Los cristales oscuros tapan el color
de mis lágrimas. Aquí, apartado, entre la fauna y la flora que lucha por
sobrevivir compartiendo el día y la noche, la pobreza y la tristeza, pero todo con
esa alegría natural.
Escucho y veo las guerras. Siento las
muertes y las injusticias. Serio pero sonriente: afronto una caída al infierno,
infernal, de la que ya me he cansado de mirar.
A lo lejos siempre la luz, la del
orgasmo, la de la salvación o la de mi propia fundición.
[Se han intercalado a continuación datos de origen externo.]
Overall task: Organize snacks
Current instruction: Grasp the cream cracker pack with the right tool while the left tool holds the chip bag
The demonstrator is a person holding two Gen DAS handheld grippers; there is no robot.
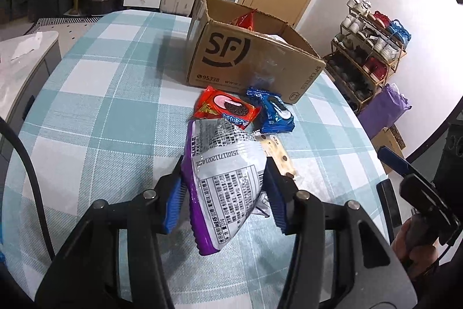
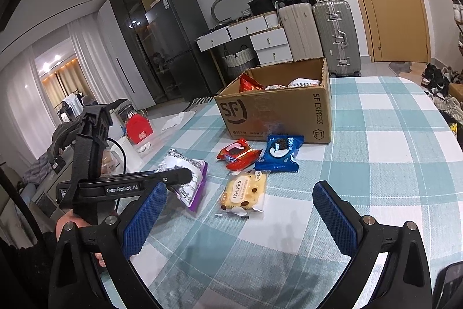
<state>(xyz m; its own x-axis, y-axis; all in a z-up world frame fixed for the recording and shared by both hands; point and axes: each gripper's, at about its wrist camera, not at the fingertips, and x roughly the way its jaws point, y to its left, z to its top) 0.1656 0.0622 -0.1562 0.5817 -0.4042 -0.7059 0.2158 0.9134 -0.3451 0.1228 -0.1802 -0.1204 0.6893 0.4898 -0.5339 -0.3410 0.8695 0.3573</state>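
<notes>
My left gripper (image 1: 225,193) is shut on a purple and silver snack bag (image 1: 222,181), held just above the checked tablecloth; it also shows in the right wrist view (image 2: 188,178). Beyond it lie a red Oreo pack (image 1: 227,109), a blue Oreo pack (image 1: 275,115) and a clear biscuit pack (image 1: 279,155). The open SF cardboard box (image 1: 254,60) stands behind them with snacks inside. My right gripper (image 2: 238,216) is open and empty, low over the table in front of the biscuit pack (image 2: 244,193), with the red pack (image 2: 237,154), blue pack (image 2: 280,154) and box (image 2: 277,112) farther back.
The table (image 2: 390,164) has a blue and white checked cloth. A shoe rack (image 1: 370,54) and a purple bag (image 1: 382,109) stand off the table's right side. Suitcases (image 2: 335,36), drawers and a fridge line the far wall.
</notes>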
Pero ahí está, sin dejarse
atrapar y muchas vidas con ello poder solucionar.
Saldré, saldremos, viviremos y todo
esto afrontaremos. Con o sin Dios. Mediante rituales satánicos, como con
terapias de tu madre propia.
Y ahora, cuando el sol sigue sin
marcharse, incluso, llegándose a pegar, surgen dulces y suaves brisas que
suavizan mi cara levantando levemente mi existencia.
Pero ante esta opaca
oscuridad que asola mi ser, lucho sin parar. Oscuridad que, sabiéndolo, ciega mis caminos, mis
puentes y mis salidas, se adosa a mi cabeza para ir comiéndome las entrañas día
a día, minuto a minuto. Y me pregunto entonces que curioso lo de querer siempre abrazar la oscuridad y la soledad (buscada),
que una vez dentro y considerándote uno más, quieras salir por unos instantes y
ya no encuentres esos pasos de atrás.
Pasos que un
día me hicieron grande sin dejar nunca de adorar la oscuridad y la buscada
soledad. Y sí, matizo, porque hay diferentes oscuridades y soledades muy bien diferenciadas.